It is an unfortunate situation you are in materially, but I think it puts you in a legally strong position. Please do not do anything before you have consulted with a lawyer. Look for one that works only with divorce.

The decision to buy you out of the house with a car is terrible, I'm sorry to say. Getting something that only drops in value in exchange for something that increases in value is not good. Fortunately, that verbal agreement is not binding.

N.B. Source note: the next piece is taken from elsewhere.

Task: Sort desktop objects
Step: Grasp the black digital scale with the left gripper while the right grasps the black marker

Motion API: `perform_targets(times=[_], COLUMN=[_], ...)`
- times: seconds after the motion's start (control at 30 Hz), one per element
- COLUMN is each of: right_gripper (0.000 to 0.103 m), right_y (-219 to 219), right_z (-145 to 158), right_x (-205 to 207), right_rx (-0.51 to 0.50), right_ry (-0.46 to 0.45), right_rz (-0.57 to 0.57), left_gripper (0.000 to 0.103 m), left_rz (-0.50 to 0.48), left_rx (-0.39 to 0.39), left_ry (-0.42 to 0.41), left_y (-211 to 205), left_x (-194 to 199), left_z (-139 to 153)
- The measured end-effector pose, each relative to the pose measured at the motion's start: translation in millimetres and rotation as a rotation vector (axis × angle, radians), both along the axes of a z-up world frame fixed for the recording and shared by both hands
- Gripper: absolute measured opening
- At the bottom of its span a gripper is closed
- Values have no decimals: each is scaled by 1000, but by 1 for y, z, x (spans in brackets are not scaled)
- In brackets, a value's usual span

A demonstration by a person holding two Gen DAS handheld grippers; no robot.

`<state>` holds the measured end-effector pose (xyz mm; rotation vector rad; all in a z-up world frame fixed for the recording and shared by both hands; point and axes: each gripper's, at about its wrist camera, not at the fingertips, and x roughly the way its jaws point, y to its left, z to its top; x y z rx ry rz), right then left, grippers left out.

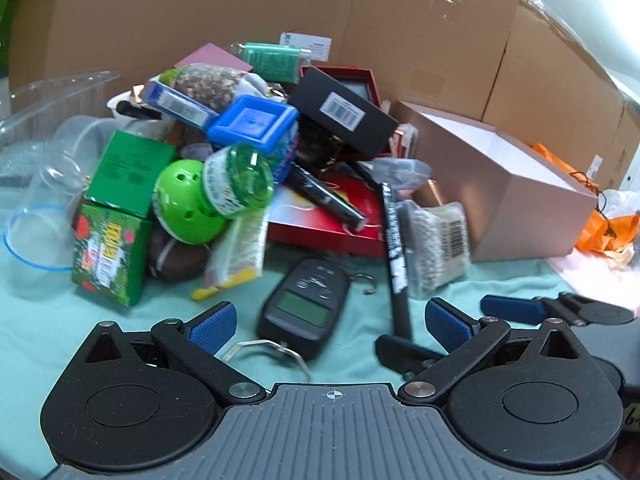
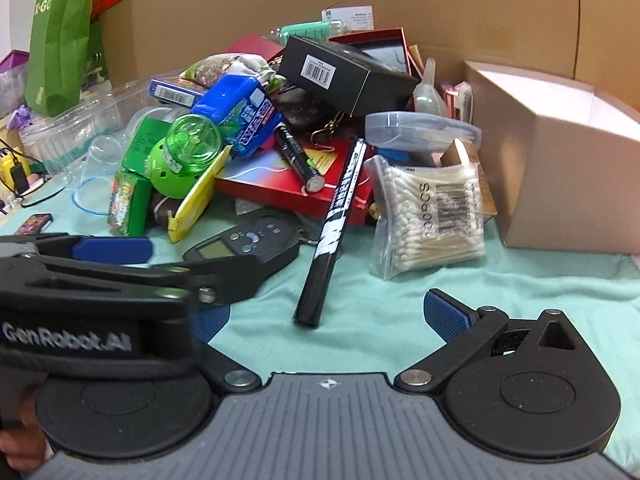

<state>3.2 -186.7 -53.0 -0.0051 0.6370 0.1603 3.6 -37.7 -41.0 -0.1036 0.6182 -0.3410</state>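
A heap of desktop objects lies on the teal cloth (image 1: 48, 320). Nearest me are a black digital hand scale (image 1: 306, 300) (image 2: 244, 246), a long black marker pen (image 1: 396, 256) (image 2: 334, 228) and a bag of cotton swabs (image 1: 436, 248) (image 2: 428, 216). Behind them are a red flat box (image 2: 280, 176), a green perforated ball (image 1: 188, 208), a green bottle (image 1: 236, 180), a blue case (image 1: 256, 122) and a black barcoded box (image 1: 344, 114). My left gripper (image 1: 328, 324) is open and empty just before the scale. My right gripper (image 2: 326, 316) is open and empty, near the pen's end.
An open pink-brown cardboard box (image 1: 504, 184) (image 2: 560, 140) stands at the right. Large cardboard sheets (image 1: 240, 8) wall the back. Clear plastic containers and a cup (image 1: 44, 216) lie at the left. Orange plastic (image 1: 608, 228) lies at the far right. The left gripper's body (image 2: 100, 280) crosses the right wrist view.
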Motion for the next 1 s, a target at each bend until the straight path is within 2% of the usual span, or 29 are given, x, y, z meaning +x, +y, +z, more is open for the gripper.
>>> perform_targets(times=[0.1,0.2,0.23,0.27,0.4,0.47,0.5,0.53,0.57,0.6,0.83,1.0], right_gripper=[99,87,79,71,54,35,29,20,19,18,17,17], right_y=[2,2,3,3,4,5,4,3,3,2,-10,-26], right_z=[-4,-8,-10,-11,-18,-18,-17,-17,-17,-16,-10,-8], right_x=[4,11,14,16,21,23,24,25,25,24,3,-14], right_rx=[-23,-21,-21,-21,-13,-14,-9,-2,1,0,6,47], right_ry=[-24,-24,-15,-8,20,12,14,19,21,24,53,89], right_rz=[-11,-24,-25,-23,-10,-11,-8,-6,-7,-4,10,5], left_gripper=[102,94,87,84,83,84,84,80,73,56,51,53], left_rz=[-20,-59,-66,-76,-60,-41,-44,-46,-43,-40,-96,-123], left_rx=[19,30,28,18,19,26,26,23,28,48,120,73], left_ry=[-7,11,33,61,97,85,87,93,95,92,88,164], left_y=[6,5,4,4,3,2,1,1,0,-1,-5,5], left_x=[5,16,21,25,34,37,39,42,43,44,25,16], left_z=[-1,-3,-5,-7,-16,-18,-19,-20,-20,-21,-16,-12])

Also, if you have been the main caretaker of your daughter, you will most likely get primary custody, while W, as the high income earner, will have to pay you child support and spousal support. 15 years (could be more) and normally spousal support for half of the length of the M. The situation is enhanced by you moving to live and work with her family, giving up your job where you lived. The promise to take over the company can even come into play, if it was ever put in writing.

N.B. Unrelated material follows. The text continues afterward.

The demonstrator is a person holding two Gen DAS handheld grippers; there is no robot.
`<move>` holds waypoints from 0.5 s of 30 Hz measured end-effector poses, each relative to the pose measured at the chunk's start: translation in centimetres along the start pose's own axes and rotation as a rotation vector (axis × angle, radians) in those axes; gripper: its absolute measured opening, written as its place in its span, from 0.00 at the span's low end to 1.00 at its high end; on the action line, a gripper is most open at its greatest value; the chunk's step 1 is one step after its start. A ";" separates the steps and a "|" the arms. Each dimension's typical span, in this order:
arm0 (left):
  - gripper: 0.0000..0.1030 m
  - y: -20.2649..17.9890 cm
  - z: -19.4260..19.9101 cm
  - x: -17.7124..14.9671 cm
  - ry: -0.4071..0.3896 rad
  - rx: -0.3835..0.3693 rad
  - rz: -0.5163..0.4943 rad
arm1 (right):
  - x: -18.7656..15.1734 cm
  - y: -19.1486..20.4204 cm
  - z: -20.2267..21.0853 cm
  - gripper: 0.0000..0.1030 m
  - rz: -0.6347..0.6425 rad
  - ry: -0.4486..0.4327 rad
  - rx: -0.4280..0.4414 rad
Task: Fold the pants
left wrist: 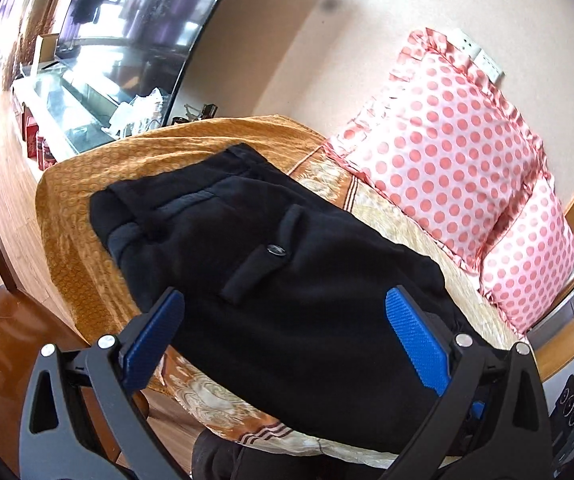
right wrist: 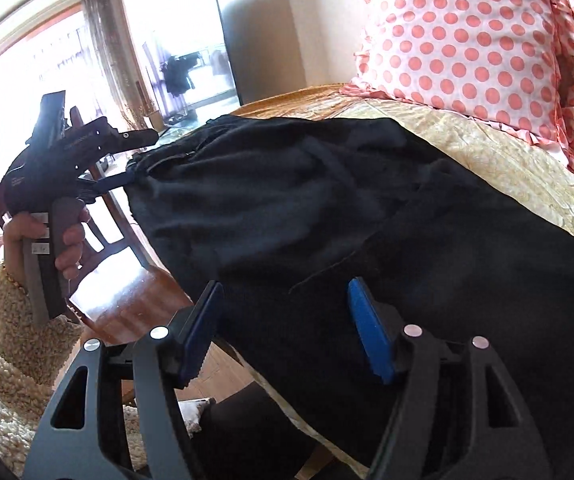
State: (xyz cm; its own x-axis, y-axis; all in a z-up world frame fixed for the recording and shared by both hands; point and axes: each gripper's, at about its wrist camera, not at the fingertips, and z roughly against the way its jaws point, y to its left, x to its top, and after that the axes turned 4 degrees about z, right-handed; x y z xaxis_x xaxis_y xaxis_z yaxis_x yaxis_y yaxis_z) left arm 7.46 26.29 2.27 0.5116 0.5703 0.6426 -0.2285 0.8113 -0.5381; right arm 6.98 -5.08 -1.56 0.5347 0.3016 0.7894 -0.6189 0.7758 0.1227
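Black pants (left wrist: 287,280) lie on a cloth-covered surface, waistband at the far left, a buttoned back pocket flap (left wrist: 263,260) facing up. My left gripper (left wrist: 287,320) is open, its blue pads spread wide just above the near part of the pants, holding nothing. In the right wrist view the pants (right wrist: 367,216) stretch across the middle. My right gripper (right wrist: 287,312) is open over the pants' near edge, empty. The left gripper (right wrist: 127,156) also shows there, held in a hand at the pants' left end, its fingers apart.
An orange-gold patterned cover (left wrist: 83,208) lies under the pants. Pink polka-dot pillows (left wrist: 455,168) lean against the wall at the right. A wooden chair (right wrist: 107,216) stands beside the edge at left. A TV (left wrist: 135,28) and a glass cabinet (left wrist: 71,108) stand further back.
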 end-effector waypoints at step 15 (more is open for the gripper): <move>0.98 7.8 0.1 2.7 0.031 -0.076 0.377 | -0.5 -0.2 -0.4 0.84 0.003 0.009 0.030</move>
State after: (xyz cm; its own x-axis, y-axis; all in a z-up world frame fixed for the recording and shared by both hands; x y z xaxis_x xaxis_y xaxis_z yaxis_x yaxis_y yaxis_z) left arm 6.95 34.18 -0.11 0.4286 0.8217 0.3757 -0.3438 0.5329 -0.7732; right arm 7.07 -5.12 -2.22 0.5375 0.3090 0.7846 -0.6373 0.7582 0.1380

You should set aside money (do you have a shared checking account?) and talk to a good lawyer - not someone who wants to pawn you off to a mediator. Don't make this easy for her.

My H came to his senses partly because he realized how difficult life would be if he chose to D me. It can be like a bucket of ice water.

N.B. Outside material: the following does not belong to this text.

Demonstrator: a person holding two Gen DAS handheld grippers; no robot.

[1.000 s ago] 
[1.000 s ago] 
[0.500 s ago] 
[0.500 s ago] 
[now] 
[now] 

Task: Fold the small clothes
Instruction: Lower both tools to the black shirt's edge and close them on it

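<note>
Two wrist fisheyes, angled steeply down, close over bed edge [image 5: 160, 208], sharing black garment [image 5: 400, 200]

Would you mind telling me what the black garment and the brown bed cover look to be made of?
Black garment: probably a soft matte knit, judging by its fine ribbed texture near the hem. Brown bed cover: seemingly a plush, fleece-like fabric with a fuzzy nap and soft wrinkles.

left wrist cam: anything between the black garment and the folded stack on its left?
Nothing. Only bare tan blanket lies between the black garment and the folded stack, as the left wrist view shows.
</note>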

Also, if you cry, don't let her see or hear it. Turn on some music. In her current state, she does not care, and it only pushes her further away. Been there, done that with my H. The guys around here talk about putting their Clint on - emulate Clint Eastwood (but a bit more fun, I'm sure). She told you she wants a more type A man - did you use to be that?

I am so sorry for what you're facing. I think it's a positive thing that she has not fixated on one particular guy. She wants something that she doesn't think you can give her, because the circumstances have made you less of a man than you were when you met. It sounds like she's still searching. Speed-read DR and start acting like someone only a fool would leave.
Posted By: brutus3 Re: Deciding Whether to Separate - 01/12/16 10:32 AM
Thanks Painter. That post was really helpful. I'll work on controlling my emotions around her. It's hard because I'm dealing with multiple things such as the employment issue and feeling isolated.

When we first met, I just got a new job and I was forming a band. Had lots of friends from work and I was also dating a lot. I'm not normally a type A but during that time, I was probably exhibiting a lot of those behaviors. I was definitely in a good spot and in charge of the relationship.

I haven't started my own checking acct yet, we have joint accounts. On paper, our incomes are actually combined 50-50. The wife set this up in case we wanted to upgrade to a larger house (2 yrs ago when things were better). Technically, we are contractors (real estate industry) and for payroll reasons we have an LLC. That LLC provides payroll to us and goes into our joint checking acct. I only made 40K last year but since we both made 110K, on paper I made 55K. Hopefully, that makes sense. It's a little complicated but that's how it's set up.

For reference, I'll be getting paid about 25-30K/yr once my new job takes off. In a couple of years, hopefully 40K. I'm starting over in a new career at 42, so it's tough right now.

I have a little cash from my dad for emergencies. I'll have to set up a new PO Box too, probably do both of those things this week.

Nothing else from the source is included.